Metro Weekly

Student Non-Discrimination Act re-introduced in Congress

Bill would protect LGBTQ public school students from discrimination, harassment, or bullying

U.S. Capitol Building – Photo: Raul654, via Wikimedia.

Members of Congress have re-introduced a bill to protect LGBTQ students from discrimination and harassment in public schools, deeming it necessary amid attempts by various school districts to refuse to acknowledge transgender students’ gender identity and treat them according to their correct gender.

The bill, known as the Student Non-Discrimination Act, was introduced Wednesday by U.S. Rep. Jared Polis (D-Colo.) and U.S. Sen. Tammy Baldwin (D-Wis.), just a day after Education Secretary Betsy DeVos confirmed that the U.S. Department of Education’s Office for Civil Rights would not pursue discrimination complaints lodged by transgender students who are barred from facilities matching their gender identity.

Under DeVos’ leadership, the Department of Education has rescinded Obama-era guidance to schools recommending that they treat transgender students according to their gender identity. Last month, the department announced that it would be interpreting Title IX of the Education Amendments Act of 1972 as protecting only those students who are discriminated against or mistreated because of their biological sex at birth.

That narrow interpretation of Title IX was what fueled the department’s decision not to pursue complaints related to transgender students’ ability to access multi-user gender-affirming restrooms and locker rooms. However, the department insists it will investigate other complaints of discrimination, harassment, or bullying from transgender students, so long as they do not demand access to shared intimate spaces.

As written, the Student Non-Discrimination Act would require schools to prohibit and respond to any incidents involving discrimination, bullying or harassment of students in public schools from grades K-12 based on their real or perceived sexual orientation or gender identity. If a school does not respond adequately, the bill gives the student and his or her parent the legal standing to sue the school or the school district for its failure to protect the student.

“Congress must make absolutely clear that every student, including LGBTQ youth, must have access to an education free from discrimination, harassment and bullying,” Baldwin said in a statement. “As multiple federal courts of appeals have recognized, current law is properly understood to protect these young people. But with the Trump Administration walking back the federal government’s commitment to equality, it is critical that Congress act to eliminate any doubt and ensure these students are protected from discrimination.”

The bill has over 100 cosponsors in total, including U.S. Reps. Ileana Ros-Lehtinen (R-Fla.), Bobby Scott (D-Va.), Don McEachin (D-Va.), and Mark Takano (D-Calif.). Many of those House cosponsors were part of a group of more than 90 other members of Congress who wrote a letter to DeVos and Acting Assistant Secretary of Education Candice Jackson urging the Education Department to reverse its current policy and look into complaints where transgender youth are barred from shared facilities that match their gender identity.

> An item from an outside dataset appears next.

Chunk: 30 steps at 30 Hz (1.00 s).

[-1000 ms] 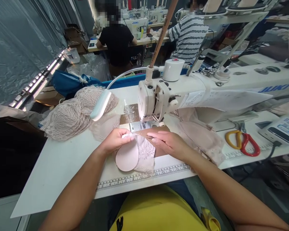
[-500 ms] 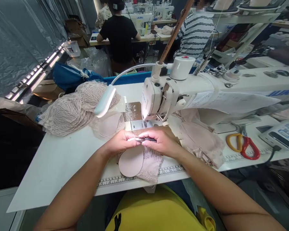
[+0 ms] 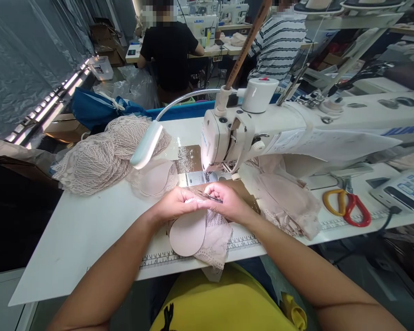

“All students, regardless of sexual orientation or gender identity, have the right to a safe learning space and should feel comfortable at school,” Polis said in a statement. “Congress needs to act and let all students know that we are on their side, and we not only believe everyone belongs — we believe that every child deserves a safe and civil learning environment.”

Supporters of the bill say it is crucial to ensuring the safety of LGBTQ students, citing a national study finding that lesbian, gay, and bisexual youth are more than twice as likely to have attempted suicide than their heterosexual peers. They also points to a 2016 study by the Centers for Disease Control and Prevention, which found that negative attitudes toward LGBTQ youth put those students at increased risk of violence.

Ros-Lehtinen, the mother of a transgender son and a former Florida certified teacher, noted that if LGBTQ youth feel unaccepted, they can experience severe depression and may resort to substance abuse or even suicide to numb or end the pain they feel.

Takano, himself a former public school teacher, also praised the bill for addressing the alienation of LGBTQ students.

“America’s LGBTQ youth often face harrowing discrimination in their schools — mistreatment that can impact their academic achievement and forever limit their success in life,” Takano said in a statement. “At a time when three-quarters of LGBTQ youth report feeling unsafe in their school — and are twice as likely as their non-LGBTQ peers to experience harassment or violence — Congress must act to provide these young people with the protections they deserve.”